At the beginning of the 21st century, tenement houses on the eastern frontage have been refurbished, with City Hall offices and other institutions moving in. In 2010, Przyrzecze street was included in the Revitalization Plan of Bydgoszcz.

===Naming===
Through history, the street bore the following names:
- From the 16th century to first half of the 18th century, Platea aquatica (Latin, Water street);
- 1750–1840, Wasser Gasse (German, Water street);
- 1840–1920, Brahegasse (German, Brahe Alley, Brahe was the Prussian name of Brda river);
- 1920–1939, Ulica Przyrzecze;
- 1939–1945, Flunderweg;
- Since 1945, Ulica Przyrzecze.

Current street name refers to the proximity with the Młynówka river. In Polish, Przyrzecze means By the river (przy-rzeka).

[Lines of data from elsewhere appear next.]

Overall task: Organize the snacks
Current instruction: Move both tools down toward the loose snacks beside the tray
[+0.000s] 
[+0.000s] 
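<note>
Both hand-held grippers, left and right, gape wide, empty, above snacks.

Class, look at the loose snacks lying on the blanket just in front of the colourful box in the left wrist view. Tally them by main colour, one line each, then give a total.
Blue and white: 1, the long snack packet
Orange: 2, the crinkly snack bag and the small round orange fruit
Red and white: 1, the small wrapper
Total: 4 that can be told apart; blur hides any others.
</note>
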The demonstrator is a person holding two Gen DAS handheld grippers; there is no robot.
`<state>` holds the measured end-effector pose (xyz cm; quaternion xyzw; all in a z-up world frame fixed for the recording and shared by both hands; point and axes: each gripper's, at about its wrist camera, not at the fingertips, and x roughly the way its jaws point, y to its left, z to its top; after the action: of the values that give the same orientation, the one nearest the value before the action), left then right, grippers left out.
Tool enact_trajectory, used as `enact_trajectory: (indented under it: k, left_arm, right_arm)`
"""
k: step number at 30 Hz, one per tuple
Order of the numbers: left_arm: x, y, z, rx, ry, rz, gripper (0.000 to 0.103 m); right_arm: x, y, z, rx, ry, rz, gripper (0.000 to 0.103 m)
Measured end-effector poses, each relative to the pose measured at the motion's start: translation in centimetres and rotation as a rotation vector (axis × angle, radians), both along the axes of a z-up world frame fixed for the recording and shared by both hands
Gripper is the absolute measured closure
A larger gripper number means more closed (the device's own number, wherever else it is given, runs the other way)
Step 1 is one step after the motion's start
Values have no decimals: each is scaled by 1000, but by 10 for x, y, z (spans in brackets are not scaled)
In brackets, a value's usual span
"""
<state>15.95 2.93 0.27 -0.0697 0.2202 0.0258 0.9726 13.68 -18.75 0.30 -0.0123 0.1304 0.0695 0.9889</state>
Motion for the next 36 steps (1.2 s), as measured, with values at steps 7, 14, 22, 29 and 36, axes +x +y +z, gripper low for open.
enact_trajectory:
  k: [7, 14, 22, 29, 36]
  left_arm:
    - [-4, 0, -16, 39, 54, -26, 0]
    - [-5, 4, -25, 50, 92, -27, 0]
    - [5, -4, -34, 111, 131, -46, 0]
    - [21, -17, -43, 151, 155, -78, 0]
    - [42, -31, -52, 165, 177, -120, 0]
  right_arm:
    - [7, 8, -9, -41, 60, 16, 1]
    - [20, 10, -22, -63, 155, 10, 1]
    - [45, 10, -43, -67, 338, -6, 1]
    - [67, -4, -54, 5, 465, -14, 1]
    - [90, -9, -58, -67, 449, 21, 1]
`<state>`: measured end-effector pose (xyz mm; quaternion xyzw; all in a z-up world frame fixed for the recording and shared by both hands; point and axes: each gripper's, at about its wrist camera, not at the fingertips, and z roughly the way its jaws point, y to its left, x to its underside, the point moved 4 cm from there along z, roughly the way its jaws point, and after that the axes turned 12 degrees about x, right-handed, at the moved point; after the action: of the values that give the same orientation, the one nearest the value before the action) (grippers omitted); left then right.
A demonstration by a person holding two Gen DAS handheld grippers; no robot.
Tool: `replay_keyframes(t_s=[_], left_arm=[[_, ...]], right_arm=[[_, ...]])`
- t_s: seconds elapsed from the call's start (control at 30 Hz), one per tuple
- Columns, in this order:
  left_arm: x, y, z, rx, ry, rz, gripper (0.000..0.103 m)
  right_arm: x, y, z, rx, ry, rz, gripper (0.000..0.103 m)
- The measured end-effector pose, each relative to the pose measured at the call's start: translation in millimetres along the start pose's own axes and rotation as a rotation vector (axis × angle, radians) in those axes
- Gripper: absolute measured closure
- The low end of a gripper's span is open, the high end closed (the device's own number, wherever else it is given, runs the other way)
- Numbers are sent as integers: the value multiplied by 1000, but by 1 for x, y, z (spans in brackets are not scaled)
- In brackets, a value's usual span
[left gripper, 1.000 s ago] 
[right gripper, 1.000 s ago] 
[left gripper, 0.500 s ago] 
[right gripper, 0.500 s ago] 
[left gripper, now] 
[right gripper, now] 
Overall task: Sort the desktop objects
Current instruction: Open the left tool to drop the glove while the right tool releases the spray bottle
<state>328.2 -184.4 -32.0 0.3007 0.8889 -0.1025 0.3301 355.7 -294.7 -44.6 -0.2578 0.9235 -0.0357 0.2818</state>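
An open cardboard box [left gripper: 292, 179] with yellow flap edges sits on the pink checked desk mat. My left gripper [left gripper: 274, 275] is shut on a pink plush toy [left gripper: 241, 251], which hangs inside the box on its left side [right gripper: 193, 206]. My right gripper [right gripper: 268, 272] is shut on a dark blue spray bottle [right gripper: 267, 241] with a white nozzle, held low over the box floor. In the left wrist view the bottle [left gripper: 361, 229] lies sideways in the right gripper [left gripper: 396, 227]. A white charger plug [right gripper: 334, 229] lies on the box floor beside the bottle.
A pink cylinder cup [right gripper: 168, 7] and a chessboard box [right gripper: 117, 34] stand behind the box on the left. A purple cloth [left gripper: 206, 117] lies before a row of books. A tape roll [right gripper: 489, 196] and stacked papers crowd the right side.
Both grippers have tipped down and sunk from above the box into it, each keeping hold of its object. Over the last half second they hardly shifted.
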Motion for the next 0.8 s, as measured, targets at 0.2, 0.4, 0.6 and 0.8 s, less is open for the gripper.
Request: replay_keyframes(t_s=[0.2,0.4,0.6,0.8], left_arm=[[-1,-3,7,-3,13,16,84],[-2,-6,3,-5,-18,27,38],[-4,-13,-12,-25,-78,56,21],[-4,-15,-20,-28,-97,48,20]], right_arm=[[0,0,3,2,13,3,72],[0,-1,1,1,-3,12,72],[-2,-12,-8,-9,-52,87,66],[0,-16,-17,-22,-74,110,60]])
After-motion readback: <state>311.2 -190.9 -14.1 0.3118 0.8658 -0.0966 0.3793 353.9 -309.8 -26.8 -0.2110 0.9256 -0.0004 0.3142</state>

== Main places and buildings ==
Przyrzecze Street, adjacent to the Młyńska river and Mill Island, is part of the eastern side of the Venice of Bydgoszcz. Some tenement houses dates back to the 18th century and have been remodeled, others have been erected during the renovation of the area in the 1990s.

Tenements at 2/4

1866 (Nr.2), 1820s (Nr.4)

Eclecticism, Neoclassical architecture

The plot on Nr.2, then Brahegasse 9, was purchased by a tan leather, Michał Zamoiski; his son, Frederick continued to run the workshop. In 1846, Ludwig Casimir Buchholz, a master tanner from Koronowo bought the tannery. To keep the pace with his successful business, Buchhloz extended the activity to current Garbary Street 2, along the main branch of Brda river. The house at Przyrzecze 2 was then rented: first tenant was a shoemaker and his workshop. The Buchholz family owned both properties till 1922.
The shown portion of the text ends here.